===== GIVEN MATERIAL

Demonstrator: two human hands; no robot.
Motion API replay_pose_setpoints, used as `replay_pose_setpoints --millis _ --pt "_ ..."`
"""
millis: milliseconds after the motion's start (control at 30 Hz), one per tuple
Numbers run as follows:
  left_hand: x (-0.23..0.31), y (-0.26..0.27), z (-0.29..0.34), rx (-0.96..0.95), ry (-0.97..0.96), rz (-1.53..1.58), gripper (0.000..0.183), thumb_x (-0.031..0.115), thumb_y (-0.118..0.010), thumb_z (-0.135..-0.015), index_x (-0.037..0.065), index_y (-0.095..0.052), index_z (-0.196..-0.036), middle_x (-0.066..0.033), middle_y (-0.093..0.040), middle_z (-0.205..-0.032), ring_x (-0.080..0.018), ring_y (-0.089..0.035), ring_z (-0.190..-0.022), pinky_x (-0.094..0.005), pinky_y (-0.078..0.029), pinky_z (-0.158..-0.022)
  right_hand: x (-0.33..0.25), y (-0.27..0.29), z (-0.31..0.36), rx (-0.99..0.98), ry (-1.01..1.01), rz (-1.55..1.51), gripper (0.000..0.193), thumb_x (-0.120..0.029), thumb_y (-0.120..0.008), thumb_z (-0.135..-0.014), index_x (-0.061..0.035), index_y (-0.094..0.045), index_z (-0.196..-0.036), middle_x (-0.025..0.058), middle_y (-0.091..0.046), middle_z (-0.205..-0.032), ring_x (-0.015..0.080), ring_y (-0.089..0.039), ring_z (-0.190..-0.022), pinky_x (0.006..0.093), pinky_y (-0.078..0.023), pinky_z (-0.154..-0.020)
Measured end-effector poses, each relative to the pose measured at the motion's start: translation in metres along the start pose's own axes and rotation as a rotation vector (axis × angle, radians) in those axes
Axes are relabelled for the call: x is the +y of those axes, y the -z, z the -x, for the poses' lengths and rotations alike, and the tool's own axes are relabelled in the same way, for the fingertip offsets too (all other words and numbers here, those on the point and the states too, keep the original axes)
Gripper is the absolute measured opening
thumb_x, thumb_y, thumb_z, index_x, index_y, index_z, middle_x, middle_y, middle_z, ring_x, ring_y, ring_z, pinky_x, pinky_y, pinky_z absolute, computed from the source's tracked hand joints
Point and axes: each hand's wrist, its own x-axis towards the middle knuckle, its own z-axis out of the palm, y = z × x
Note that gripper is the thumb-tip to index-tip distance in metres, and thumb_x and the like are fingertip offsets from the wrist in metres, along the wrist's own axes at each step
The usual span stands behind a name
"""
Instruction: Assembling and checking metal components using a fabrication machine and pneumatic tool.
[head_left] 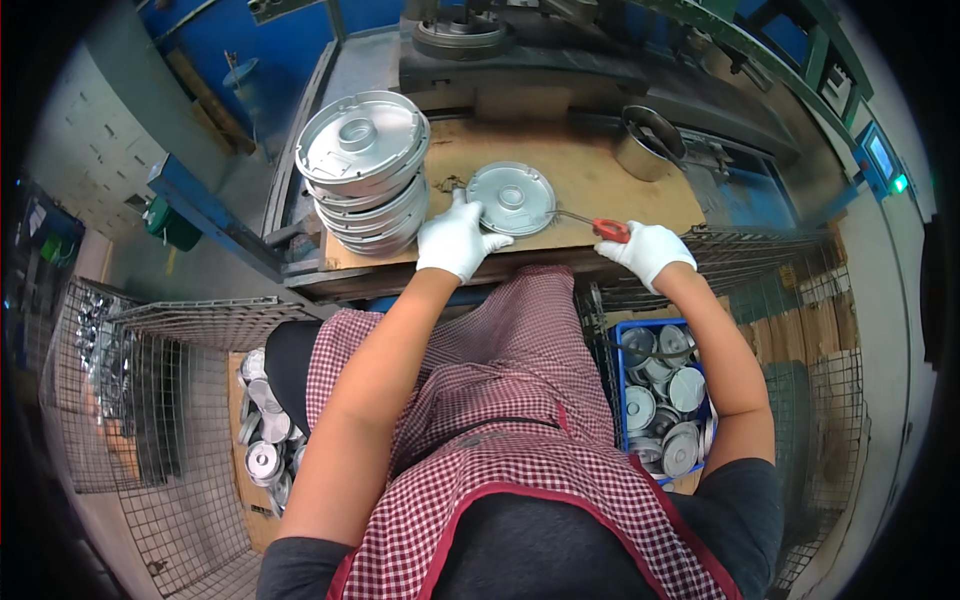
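Observation:
A round grey metal cover (512, 198) lies flat on the wooden bench top (590, 170). My left hand (455, 240), in a white glove, grips the cover's near left edge. My right hand (648, 252), also gloved, holds a red-handled tool (608, 230) whose thin metal shaft reaches to the cover's right edge. A leaning stack of the same grey covers (365, 170) stands at the bench's left end, just left of my left hand.
A metal pot (645, 145) sits at the bench's back right. A blue crate of round metal parts (662, 395) stands at my right, a wire cage with more parts (262, 440) at my left. Dark machinery (480, 50) rises behind the bench.

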Motion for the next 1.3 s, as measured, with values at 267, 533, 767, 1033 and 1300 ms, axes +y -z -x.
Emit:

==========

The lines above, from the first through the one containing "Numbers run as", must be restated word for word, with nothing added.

Demonstrator: two human hands; no robot.
Motion API replay_pose_setpoints, used as `replay_pose_setpoints --millis _ --pt "_ ..."`
"""
millis: milliseconds after the motion's start (control at 30 Hz), one per tuple
Numbers run as follows:

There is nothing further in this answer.